Lin Weiwei era la tía de Lin Feng. Se habían encontrado una vez hace mucho tiempo, en una conferencia celebrada por las cuatro familias de Lin, Xue, Ji y Wang.

“¿Él es Han Sen?” Preguntó Lin He, incrédulo.

“Pregúntale a él, si no me crees.” Dijo Lin Weiwei con sorna.

Antes de que Lin He pudiera preguntar, Han Sen rompió el silencio. Preguntó, “Hermana Wei, ¿cómo está Lin Feng?”

Un sentimiento de alivio inundó a Lin He. Fue inmediatamente reconfortante para él saber que esa persona conocía a Lin Weiwei y a Lin Feng, que todavía estaba en la segunda zona de El Santuario de Dios.

“No está mal.
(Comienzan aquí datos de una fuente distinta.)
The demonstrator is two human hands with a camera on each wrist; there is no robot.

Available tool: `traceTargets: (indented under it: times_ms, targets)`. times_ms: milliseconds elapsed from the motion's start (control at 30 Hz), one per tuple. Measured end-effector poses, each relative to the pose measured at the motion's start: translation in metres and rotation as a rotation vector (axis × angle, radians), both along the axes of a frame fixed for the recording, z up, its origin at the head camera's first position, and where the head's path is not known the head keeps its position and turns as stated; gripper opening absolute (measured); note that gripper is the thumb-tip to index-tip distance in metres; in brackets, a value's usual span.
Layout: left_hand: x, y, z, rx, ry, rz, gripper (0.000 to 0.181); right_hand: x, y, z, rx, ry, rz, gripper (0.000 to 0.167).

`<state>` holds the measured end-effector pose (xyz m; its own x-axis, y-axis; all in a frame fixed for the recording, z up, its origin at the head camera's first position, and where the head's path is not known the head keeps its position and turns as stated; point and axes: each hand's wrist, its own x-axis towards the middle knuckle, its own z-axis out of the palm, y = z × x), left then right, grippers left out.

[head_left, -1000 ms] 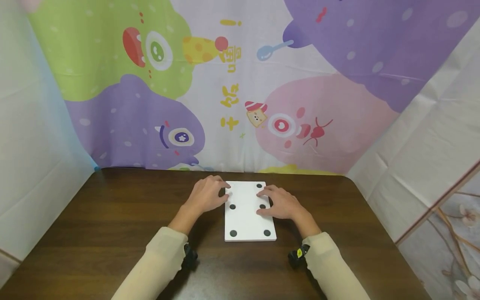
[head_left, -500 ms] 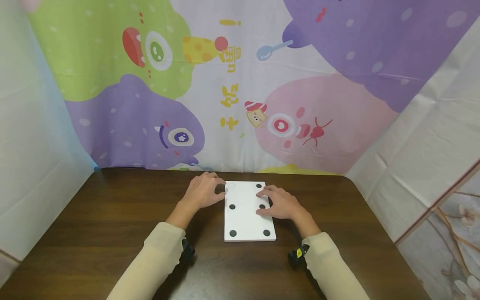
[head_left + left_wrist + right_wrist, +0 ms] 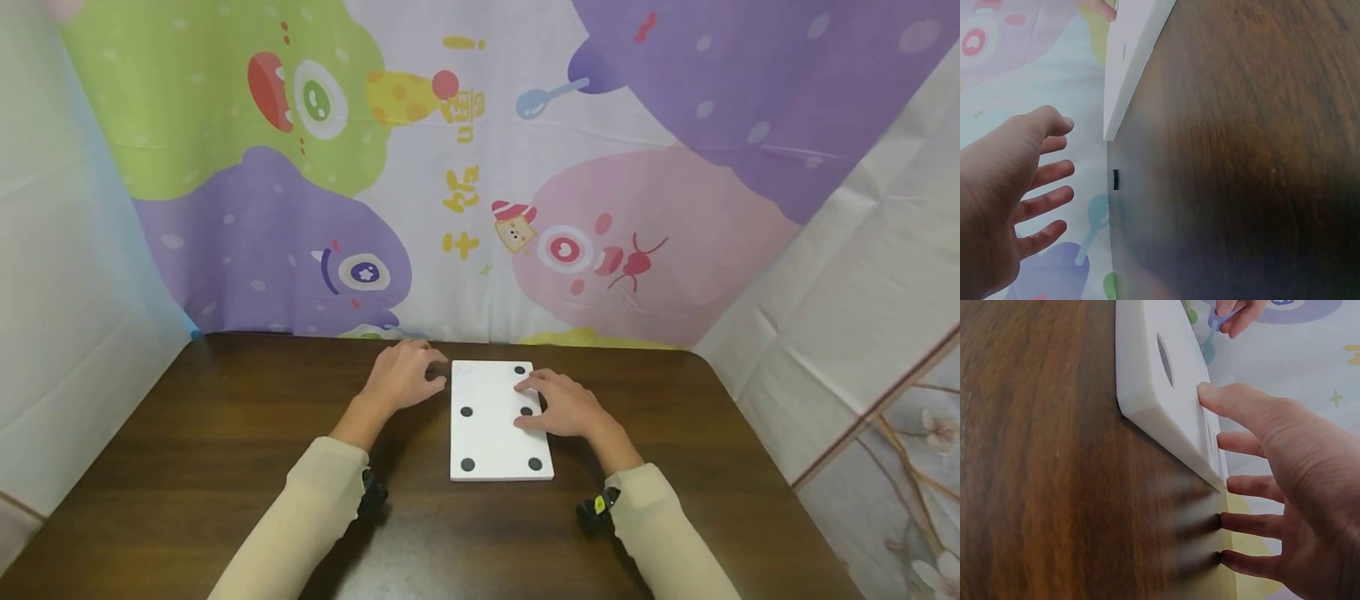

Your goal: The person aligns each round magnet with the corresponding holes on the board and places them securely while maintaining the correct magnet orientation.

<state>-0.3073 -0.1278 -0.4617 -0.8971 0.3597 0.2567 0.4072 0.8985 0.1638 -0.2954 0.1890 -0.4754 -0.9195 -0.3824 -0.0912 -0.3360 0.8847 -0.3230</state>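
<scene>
A white rectangular board [image 3: 495, 437] with several round dark spots lies on the brown table. My left hand [image 3: 401, 377] is just left of the board's far-left corner, apart from it. Its fingers are loosely bent and hold nothing in the left wrist view. A small dark piece [image 3: 1115, 179] shows by the table's edge beyond those fingers, not touching them; its kind cannot be told. My right hand [image 3: 566, 404] rests at the board's right side, fingers spread. Its thumb [image 3: 1235, 403] lies on or close over the board's top. One spot is partly covered by this hand.
Brown wooden table [image 3: 225, 450] surrounds the board. Behind it hangs a cloth [image 3: 487, 292] printed with cartoon monsters. Pale cloth walls [image 3: 67, 250] stand at left and right. A black camera is worn on each wrist.
My left hand has drawn back to the left, off the board's far-left corner, where a faint round outline now shows. The right hand has stayed in place.
</scene>
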Motion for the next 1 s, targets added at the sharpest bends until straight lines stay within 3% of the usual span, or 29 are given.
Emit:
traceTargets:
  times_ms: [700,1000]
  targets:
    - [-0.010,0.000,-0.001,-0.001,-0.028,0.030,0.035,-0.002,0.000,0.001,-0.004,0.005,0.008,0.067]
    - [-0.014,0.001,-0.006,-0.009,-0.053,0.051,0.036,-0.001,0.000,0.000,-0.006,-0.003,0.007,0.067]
Pero ahora no es el momento de charlar. ¿Te importa decirme por qué estás aquí, en la Montaña Fantasma? ¿Y de qué lugar de los santuarios salió ese bebé?” Preguntó Lin Weiwei.

Todo el mundo seguía alarmado, así que Han Sen se adelantó para ser más amable y aliviar un poco la tensión del ambiente.

“Una criatura me persiguió hasta aquí mientras estaba de caza. Ah, y no es un bebé de verdad. Es una mascota humanoide. Todavía lo estoy cultivando.” Han Sen sonrió.

Han Sen deseaba decir algo más, pero un grito repentino surgió del frente del equipo. Era una miserable súplica de ayuda, y cuando se volvieron a mirar, vieron a un transcendido ardiendo en llamas.